Works will be carried out to upgrade the existing Automatic Half Barrier (AHB) Level Crossing at Kirknewton Level crossing to a Manually Controlled Barrier with Obstacle Detection (MCB-OD). In order to facilitate these works it will be necessary to close the road across the level crossing on the following dates:

Sunday 19 May 2013 the road will be closed

Sunday 2 June 2013 : At approx. 14:30 Hrs the road will be re- opened to traffic.

2. What will the long term effects of the new barrier on the length of time the road will be open to traffic in any hour?

The barriers shall be down for longer than they are currently. This is because the new type of crossing operates in a different way from the current half barrier crossing. The current crossing operation is triggered by the approach of a train and the barriers are automatically lowered. The time from activation of the approaching train to the train arriving at the crossing can be as little as 27 seconds for non stopping express trains. This new system is being introduced in order to provide a higher level of protection for rail and road users. It operates with the approach of a train but before the barriers lower, the system checks that there are no obstructions (people or vehicles) on the crossing. This takes additional time and means that the barriers shall be in the lower position for longer than the current arrangement. The length of time that the barriers are down is dependent on the number of trains and how close they run together. We have undertaken a detailed assessment of the length of time each hour that the barriers are down. In our worst case scenarios, five of the twenty-four hourly weekday periods have more than 30 minutes down-time. The morning peak has the highest hourly down-times with 36 minutes 13 seconds between 07:00 & 08:00 and 34 minutes 19 seconds between 08:00 and 09:00. It is likely that the longest time that barriers will be down with be 10-12 minutes, however, this will remain under review

3) How are people expected to make their regular journeys from Kirknewton when it is proposed that there will be no alternative route from platform to platform other than a shuttle bus?

During the period a road is closed, a 24hr shuttle bus shall be provided to transport passengers, pedestrians and bus users. Vehicle drivers should follow the road diversion signage.

00:35 Hrs Following the last train on the Saturday night (approx. 2300Hrs)

The shuttle bus service, operated by First Bus will transport passengers from all bus stops within the area affected by the road closure to join the diverted scheduled bus services at the nearest bus stop possible. This service will operate for the full duration of the scheduled bus services timetable.

A shuttle bus service to transport pedestrians around the closure of the level crossing will also operate as a 24hr service.

It is anticipated that during the day we will require two separate services, one for scheduled bus passengers and one for pedestrians. Overnight it may be possible to run one service to combine bus passengers and pedestrians.

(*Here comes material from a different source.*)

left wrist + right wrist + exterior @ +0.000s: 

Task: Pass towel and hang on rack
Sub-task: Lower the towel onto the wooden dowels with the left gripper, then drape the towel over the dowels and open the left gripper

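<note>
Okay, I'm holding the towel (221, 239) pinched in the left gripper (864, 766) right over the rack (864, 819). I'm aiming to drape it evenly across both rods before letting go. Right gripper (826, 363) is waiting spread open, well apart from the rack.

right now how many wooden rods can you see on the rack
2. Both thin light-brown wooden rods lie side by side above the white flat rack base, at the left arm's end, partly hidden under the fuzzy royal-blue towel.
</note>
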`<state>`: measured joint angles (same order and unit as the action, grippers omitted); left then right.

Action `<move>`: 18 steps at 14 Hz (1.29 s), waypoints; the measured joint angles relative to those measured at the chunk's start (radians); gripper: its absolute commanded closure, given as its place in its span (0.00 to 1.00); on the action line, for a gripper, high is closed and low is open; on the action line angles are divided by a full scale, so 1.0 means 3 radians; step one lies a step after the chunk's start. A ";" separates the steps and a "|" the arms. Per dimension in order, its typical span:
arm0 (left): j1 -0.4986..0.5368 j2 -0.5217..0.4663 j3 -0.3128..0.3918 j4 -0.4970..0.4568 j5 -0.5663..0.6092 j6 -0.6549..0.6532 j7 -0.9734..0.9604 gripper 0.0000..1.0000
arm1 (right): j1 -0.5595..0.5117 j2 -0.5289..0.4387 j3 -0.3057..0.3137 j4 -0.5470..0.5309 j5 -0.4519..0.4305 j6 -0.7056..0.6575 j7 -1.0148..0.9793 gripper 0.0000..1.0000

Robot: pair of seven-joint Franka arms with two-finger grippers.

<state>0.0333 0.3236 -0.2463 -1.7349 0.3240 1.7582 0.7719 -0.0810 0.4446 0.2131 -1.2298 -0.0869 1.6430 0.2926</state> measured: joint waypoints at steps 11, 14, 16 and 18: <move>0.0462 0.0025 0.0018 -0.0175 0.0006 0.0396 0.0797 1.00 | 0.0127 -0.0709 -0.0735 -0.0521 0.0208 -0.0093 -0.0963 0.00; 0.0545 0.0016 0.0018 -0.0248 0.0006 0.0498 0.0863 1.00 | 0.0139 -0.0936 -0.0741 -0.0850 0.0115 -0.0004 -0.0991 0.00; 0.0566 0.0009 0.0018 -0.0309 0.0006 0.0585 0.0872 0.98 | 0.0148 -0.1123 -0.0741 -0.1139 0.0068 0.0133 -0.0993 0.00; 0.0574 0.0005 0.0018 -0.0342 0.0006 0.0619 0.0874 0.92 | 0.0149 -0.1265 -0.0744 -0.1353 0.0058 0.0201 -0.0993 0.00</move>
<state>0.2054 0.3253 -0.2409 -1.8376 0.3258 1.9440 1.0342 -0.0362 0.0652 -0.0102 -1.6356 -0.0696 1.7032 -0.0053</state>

4) Why is there no temporary foot-bridge for passengers?

A shuttle bus shall be provided to ferry passengers between platforms.

5) What is to prevent people walking down the end of the platform as people did in the past with tragic, fatal results?
Signage is provided warning passengers of the danger of trespassing on the railway. This is the standard arrangement at stations around the country. Additionally at Kirknewton station there are lockable gates at the level crossing ends of the platforms.

6) Why a 7 day prior notice is considered sufficient to inform people of such an important change?
Works take place in May, so there’s more than 7 days notice being provided. Eight advance warning road signs Road signage will be erected 2 weeks prior to work starting. Diversion route traffic management signage will be installed to coincide with road closure.

7) What will happen to the regular bus service time-table?
A shuttle bus service to transport passengers from all bus stops within the area affected by the road closure to join the diverted scheduled bus services at the nearest bus stop possible. The shuttle service will operate for the full duration of the scheduled bus services timetable, while a separate service will be available 24hrs to cater for pedestrians requiring to traverse the crossing.

8) Has the problem of children and young people who live north of their schools been factored into the bus shuttles?
If they travel on foot, a shuttle bus will be available for them to use, alternatively vehicle users should follow the road diversion signs.